Seb Krier serves as the frontier policy development lead at Google DeepMind, where he focuses on AI governance and policy issues related to advanced AI systems. His background brings a policy-oriented perspective to AI alignment challenges, emphasizing the importance of understanding how these technologies integrate with existing social and political structures.
Shear emphasizes that alignment isn't something you achieve once and then maintain forever - it's an ongoing, dynamic process. (03:44) Just like families constantly "re-knit the fabric" that keeps them together, AI alignment must be viewed as a living process that continuously rebuilds itself. This challenges the common assumption that we can solve alignment once and deploy safe AI systems indefinitely. The insight draws from how humans learn morality through experience and constant recalibration, suggesting that truly aligned AI systems will need similar capacities for ongoing moral learning and adaptation.
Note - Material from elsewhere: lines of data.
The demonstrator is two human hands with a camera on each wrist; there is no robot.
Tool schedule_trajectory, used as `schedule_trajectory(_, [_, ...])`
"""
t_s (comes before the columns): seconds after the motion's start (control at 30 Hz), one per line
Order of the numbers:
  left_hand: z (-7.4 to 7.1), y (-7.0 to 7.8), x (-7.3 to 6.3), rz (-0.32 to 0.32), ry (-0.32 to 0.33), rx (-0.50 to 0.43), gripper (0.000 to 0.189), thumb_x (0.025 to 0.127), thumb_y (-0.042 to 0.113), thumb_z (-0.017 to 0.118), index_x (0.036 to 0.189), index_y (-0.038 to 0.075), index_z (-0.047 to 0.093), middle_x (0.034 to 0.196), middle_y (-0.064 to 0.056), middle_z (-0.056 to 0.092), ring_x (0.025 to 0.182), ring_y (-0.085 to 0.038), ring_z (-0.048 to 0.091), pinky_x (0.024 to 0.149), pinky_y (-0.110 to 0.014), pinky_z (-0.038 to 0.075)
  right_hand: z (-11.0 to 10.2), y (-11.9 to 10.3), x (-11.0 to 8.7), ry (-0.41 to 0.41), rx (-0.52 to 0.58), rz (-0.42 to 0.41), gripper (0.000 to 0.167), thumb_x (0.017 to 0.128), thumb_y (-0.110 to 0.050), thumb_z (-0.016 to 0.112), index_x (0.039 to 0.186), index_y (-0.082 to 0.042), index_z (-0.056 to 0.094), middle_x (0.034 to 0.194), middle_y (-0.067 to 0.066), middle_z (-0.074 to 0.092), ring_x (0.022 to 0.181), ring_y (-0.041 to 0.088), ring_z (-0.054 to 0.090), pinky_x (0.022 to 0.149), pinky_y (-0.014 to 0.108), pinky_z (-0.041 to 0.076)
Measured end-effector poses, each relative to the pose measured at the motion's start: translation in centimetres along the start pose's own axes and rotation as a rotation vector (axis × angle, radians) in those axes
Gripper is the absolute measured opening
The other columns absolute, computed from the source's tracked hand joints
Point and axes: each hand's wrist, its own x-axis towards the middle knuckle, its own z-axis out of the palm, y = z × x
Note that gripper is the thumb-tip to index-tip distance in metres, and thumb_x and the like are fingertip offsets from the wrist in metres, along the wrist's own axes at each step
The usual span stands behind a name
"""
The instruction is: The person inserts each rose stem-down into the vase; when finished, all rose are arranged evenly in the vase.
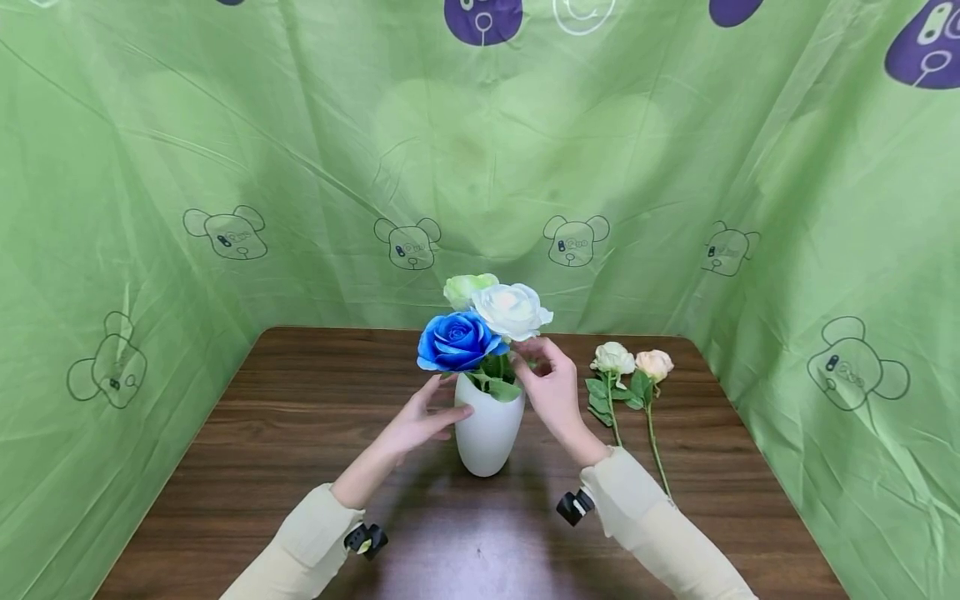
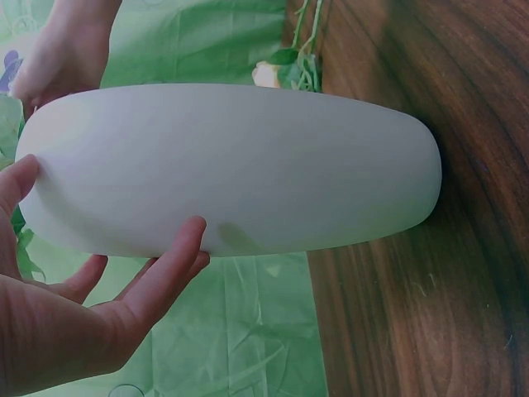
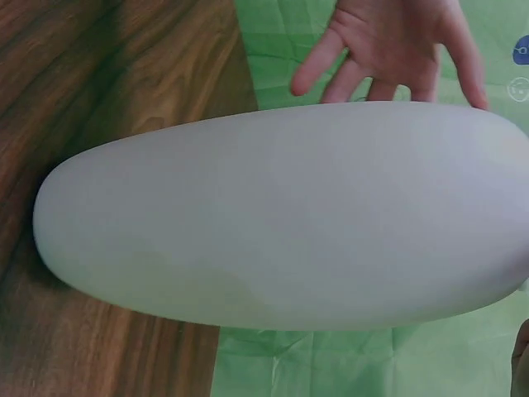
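On the wooden surface [image 1: 300, 467], 3 flowers [image 1: 487, 318] stand in a white vase [image 1: 489, 433]; 2 loose flowers [image 1: 613, 358] lie alongside, apparently left to add. Left hand [image 1: 423, 418] touches the vase, fingers spread — right hand [image 1: 553, 385] bends at its mouth, grip unclear.

Head view: bright, broad illumination, source out of frame; pale light patches with dimmer bands on the green cloth [image 1: 487, 142]; whitish glare at the near part of the wooden table [image 1: 300, 408], soft-edged shadows around the white vase [image 1: 489, 433]; petals of the white rose [image 1: 513, 312] near washed-out; wide-angle stretching toward the side edges. Wrist views: dimmer, muted, low in contrast; smooth grey shading across the vase; backgrounds slightly soft; dark shadow at its base.
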Motion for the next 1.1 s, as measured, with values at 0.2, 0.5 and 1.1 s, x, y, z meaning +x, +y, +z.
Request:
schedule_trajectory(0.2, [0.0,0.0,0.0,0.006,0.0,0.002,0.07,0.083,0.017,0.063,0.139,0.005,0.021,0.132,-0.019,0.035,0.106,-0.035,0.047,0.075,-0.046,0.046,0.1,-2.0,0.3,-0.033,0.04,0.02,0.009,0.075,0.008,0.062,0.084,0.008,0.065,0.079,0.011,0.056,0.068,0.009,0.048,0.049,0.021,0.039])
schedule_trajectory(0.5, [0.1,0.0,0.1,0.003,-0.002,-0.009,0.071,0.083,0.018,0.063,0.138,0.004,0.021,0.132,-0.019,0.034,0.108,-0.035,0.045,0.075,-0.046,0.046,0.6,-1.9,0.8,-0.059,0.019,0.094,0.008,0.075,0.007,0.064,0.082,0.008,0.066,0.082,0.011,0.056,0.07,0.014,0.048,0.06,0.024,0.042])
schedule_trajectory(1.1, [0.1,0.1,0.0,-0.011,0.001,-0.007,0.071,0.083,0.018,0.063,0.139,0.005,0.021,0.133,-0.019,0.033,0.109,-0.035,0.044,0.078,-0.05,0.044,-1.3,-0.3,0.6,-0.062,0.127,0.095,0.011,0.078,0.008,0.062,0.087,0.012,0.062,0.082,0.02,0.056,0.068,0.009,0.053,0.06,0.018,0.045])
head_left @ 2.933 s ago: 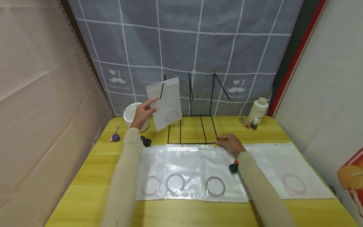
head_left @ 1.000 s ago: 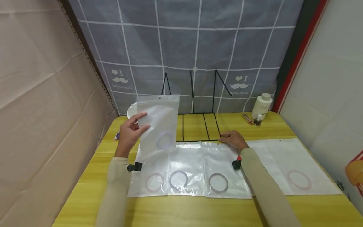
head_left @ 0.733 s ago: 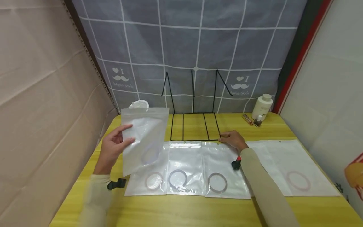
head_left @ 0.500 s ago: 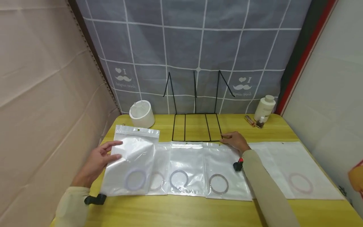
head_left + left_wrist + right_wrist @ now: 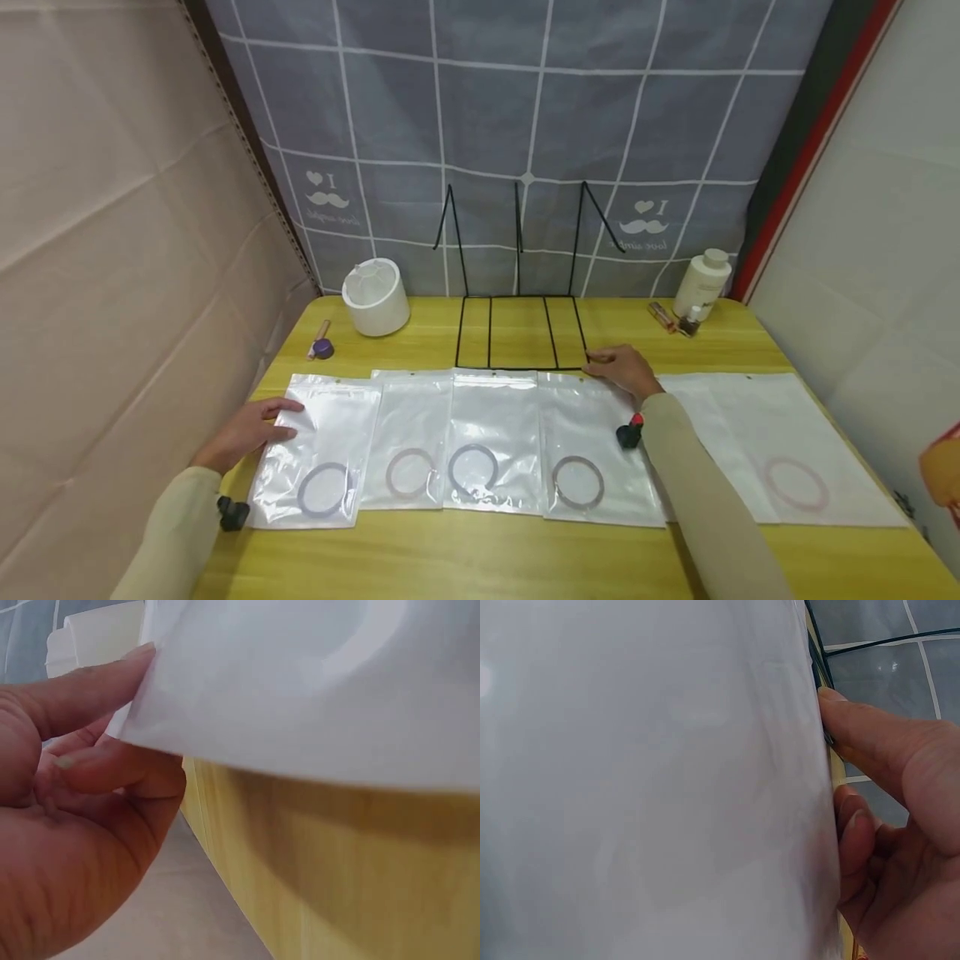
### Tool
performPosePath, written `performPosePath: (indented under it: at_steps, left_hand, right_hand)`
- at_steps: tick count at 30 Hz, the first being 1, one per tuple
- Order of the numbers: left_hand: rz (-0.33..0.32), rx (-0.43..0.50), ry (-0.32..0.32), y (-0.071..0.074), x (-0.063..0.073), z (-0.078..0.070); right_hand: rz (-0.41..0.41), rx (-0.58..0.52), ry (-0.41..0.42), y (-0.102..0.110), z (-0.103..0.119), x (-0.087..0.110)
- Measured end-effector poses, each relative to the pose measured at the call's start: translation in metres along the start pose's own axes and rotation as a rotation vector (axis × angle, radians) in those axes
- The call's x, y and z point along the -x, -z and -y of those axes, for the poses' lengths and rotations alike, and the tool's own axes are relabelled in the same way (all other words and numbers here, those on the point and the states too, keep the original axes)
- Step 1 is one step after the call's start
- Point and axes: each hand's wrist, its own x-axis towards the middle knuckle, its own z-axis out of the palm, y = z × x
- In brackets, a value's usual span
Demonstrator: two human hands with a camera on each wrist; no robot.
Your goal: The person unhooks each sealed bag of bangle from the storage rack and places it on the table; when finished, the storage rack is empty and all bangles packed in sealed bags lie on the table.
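My left hand (image 5: 243, 429) pinches the left edge of a clear zip bag (image 5: 330, 433) with a pale lilac bangle (image 5: 302, 490) inside. In the left wrist view that bag edge (image 5: 225, 712) runs between thumb and fingers, slightly above the table. My right hand (image 5: 622, 368) holds the front right corner of a black wire display rack (image 5: 517, 296), whose prongs carry nothing. In the right wrist view its fingertips meet the dark wire, beside a bag (image 5: 667, 780) that fills most of the picture. More bangle bags, such as the pinkish one (image 5: 416, 408), lie in a row before the rack.
A white round tub (image 5: 377, 300) stands back left, near a purple-capped item (image 5: 322, 348). Back right are a white bottle (image 5: 701, 283), a small dark bottle (image 5: 688, 323) and a small tube (image 5: 662, 317). Larger white bags (image 5: 795, 425) lie at the right edge.
My left hand has taken the lilac bangle's bag off the rack's left prong, moved it left and toward me, and lowered it to the row's left end. The right hand stays at the rack's corner.
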Motion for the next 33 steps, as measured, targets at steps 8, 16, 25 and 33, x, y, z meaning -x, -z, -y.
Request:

Before we can address value alignment questions, AIs must develop sophisticated theory of mind capabilities - the ability to infer goals from observations, understand how their actions affect others, and predict how others will interpret their behavior. (23:18) Shear argues that current LLMs struggle with this fundamental capacity, often failing to accurately infer what humans actually want when given instructions. This technical limitation makes them poor candidates for reliable alignment, regardless of what values we try to instill in them.
As AI systems become more capable and potentially conscious, the current paradigm of steering and controlling them could become morally equivalent to slavery. (04:53) Shear provocatively notes that "someone who you steer, who doesn't get to steer you back, who non-optionally receives your steering, that's called a slave" if applied to a being rather than a tool. This creates a critical decision point: either we're building tools (which is fine to control) or beings (which would require a fundamentally different ethical framework).
Even if we successfully build AI that does exactly what humans ask, this could be catastrophically dangerous because human wishes are unstable and often unwise, especially when wielding immense power. (58:09) Shear uses the analogy of the Sorcerer's Apprentice to illustrate how giving everyone access to extremely powerful tools that perfectly follow instructions could lead to disaster. This suggests that some level of AI "pushback" or independent judgment might actually be necessary for safety.
To develop the theory of mind and cooperation skills necessary for true alignment, AI systems need to be trained in complex multi-agent environments rather than one-on-one interactions. (62:45) Shear advocates for training AIs in simulations that expose them to "all possible theory of mind combinations" and game-theoretic situations. Current chatbots trained primarily on single-user interactions lack the social intelligence needed for genuine collaboration and care.